…we reached the foot of Lapstone Hill, the first ascent, up which an excellent road has been made, winding along the side of the mountain, with high overhanging rocks on the left hand and a deep wooded ravine on the right. The wild scenery and the zigzag road reminded me of some of the “passes of the Alps”, as drawn by Brockedon, save that our ravine had no foaming torrent roaring down it; and it was only by the most intent observation that I could detect something like moisture trickling over the rocks, where an opening in the trees left the far-down stony bed visible.

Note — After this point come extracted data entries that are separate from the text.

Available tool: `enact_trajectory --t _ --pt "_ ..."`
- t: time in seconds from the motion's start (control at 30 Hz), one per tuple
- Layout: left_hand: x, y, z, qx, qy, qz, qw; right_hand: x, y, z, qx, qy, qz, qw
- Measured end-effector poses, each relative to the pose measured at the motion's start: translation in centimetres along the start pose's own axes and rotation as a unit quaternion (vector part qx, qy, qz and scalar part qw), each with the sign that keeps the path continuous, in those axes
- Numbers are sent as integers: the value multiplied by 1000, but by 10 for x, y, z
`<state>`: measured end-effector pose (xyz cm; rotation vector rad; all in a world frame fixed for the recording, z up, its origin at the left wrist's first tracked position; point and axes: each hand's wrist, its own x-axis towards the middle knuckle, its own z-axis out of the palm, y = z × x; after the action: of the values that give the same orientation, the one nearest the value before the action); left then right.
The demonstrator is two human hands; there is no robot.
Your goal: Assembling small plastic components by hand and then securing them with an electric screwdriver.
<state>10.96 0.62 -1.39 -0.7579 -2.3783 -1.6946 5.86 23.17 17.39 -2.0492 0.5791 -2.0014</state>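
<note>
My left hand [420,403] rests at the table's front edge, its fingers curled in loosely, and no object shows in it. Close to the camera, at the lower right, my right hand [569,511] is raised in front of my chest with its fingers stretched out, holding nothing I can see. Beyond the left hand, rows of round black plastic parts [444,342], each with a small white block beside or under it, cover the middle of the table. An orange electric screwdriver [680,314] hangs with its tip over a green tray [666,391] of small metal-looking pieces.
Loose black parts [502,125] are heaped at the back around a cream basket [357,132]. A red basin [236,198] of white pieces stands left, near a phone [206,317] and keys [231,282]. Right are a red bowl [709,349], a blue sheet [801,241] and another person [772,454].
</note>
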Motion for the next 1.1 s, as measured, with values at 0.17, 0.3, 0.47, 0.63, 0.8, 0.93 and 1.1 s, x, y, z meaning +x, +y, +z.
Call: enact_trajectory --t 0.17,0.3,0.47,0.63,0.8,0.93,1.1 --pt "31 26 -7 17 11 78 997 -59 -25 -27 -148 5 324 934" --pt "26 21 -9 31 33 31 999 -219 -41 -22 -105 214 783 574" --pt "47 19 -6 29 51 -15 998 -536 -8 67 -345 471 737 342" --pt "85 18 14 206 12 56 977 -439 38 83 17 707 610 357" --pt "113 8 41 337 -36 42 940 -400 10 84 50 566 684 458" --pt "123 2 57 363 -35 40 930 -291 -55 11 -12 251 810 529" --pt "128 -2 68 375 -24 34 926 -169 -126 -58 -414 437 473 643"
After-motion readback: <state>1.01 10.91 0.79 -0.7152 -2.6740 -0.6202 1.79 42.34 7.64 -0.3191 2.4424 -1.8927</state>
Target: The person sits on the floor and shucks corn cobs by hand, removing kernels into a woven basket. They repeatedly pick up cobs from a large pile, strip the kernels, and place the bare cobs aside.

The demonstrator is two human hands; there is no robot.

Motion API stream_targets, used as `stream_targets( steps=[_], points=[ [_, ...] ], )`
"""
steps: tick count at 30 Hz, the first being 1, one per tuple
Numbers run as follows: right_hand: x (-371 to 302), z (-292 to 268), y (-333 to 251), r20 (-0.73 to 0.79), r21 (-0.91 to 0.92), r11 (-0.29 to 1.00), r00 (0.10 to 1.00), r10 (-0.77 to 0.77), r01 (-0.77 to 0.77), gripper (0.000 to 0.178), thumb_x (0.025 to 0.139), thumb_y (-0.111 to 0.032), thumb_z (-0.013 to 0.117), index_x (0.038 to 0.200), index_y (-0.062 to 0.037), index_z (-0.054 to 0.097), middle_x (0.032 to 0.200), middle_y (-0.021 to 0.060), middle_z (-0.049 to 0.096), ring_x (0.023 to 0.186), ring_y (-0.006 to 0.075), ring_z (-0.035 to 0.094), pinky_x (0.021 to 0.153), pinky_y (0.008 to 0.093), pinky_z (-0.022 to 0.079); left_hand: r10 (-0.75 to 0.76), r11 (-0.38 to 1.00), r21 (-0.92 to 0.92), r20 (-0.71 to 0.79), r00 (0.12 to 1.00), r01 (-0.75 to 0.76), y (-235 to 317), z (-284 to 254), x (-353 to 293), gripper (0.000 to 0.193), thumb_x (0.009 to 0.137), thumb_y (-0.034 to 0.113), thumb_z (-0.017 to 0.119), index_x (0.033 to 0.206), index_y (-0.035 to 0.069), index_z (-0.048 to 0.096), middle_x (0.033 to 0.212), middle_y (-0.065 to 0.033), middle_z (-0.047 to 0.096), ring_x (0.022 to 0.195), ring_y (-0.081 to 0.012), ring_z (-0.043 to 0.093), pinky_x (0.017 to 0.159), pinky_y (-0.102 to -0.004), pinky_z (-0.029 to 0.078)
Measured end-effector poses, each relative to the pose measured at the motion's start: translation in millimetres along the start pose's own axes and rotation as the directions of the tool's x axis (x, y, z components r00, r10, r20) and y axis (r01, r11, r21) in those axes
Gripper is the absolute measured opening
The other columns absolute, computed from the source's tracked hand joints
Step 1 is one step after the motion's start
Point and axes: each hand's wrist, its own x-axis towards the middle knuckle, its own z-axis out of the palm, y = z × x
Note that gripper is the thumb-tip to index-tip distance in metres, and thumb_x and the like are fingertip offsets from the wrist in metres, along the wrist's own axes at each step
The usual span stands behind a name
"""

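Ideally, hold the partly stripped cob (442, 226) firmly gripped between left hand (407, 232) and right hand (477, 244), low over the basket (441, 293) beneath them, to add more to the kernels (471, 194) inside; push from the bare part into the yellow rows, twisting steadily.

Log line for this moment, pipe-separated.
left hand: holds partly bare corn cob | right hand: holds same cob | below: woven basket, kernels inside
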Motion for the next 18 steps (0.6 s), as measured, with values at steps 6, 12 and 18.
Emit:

It was October, and as I have before remarked, the spring months are by far the greenest in this land of ever-browns; so that I saw the country under favourable circumstances, although the severe droughts of the two preceding years had destroyed the artificial crops, and even the native grasses, to a deplorable extent…I was quite delighted, and thought that if all our progress over the dreaded Blue Mountains were as pleasant and interesting as the commencement, the journey would be much less wearisome than I anticipated…[1]
So Louisa was impressed with her carriage-ride up Mitchell’s Pass. Her interest in botany was stimulated by the wildflowers around her, and she was particularly struck by the local “Waratah”, a floral emblem evident on the badge of our present-day Blaxland High School.
Nevertheless Louisa Meredith’s account is not always so positive…
After driving some miles nearly all up-hill, we stayed to breakfast at a small way-side public house, where the slovenly slipshod women, dirty floors, and a powerful odour of stale tobacco-smoke, gave me no very favourable expectations of cleanliness or comfort. On the smoke-stained walls hung some very highly coloured and showily framed prints, representing young gentlemen with red cheeks and very blue coats trying to look very hard at young ladies in pink gowns with very large sleeves; and severally inscribed, “The Faithful Lovers;” “The Betrothed;” “The False One,” &tc; ingenious distinctions of character, which it would have been extremely difficult to discover from the portraits alone.[2]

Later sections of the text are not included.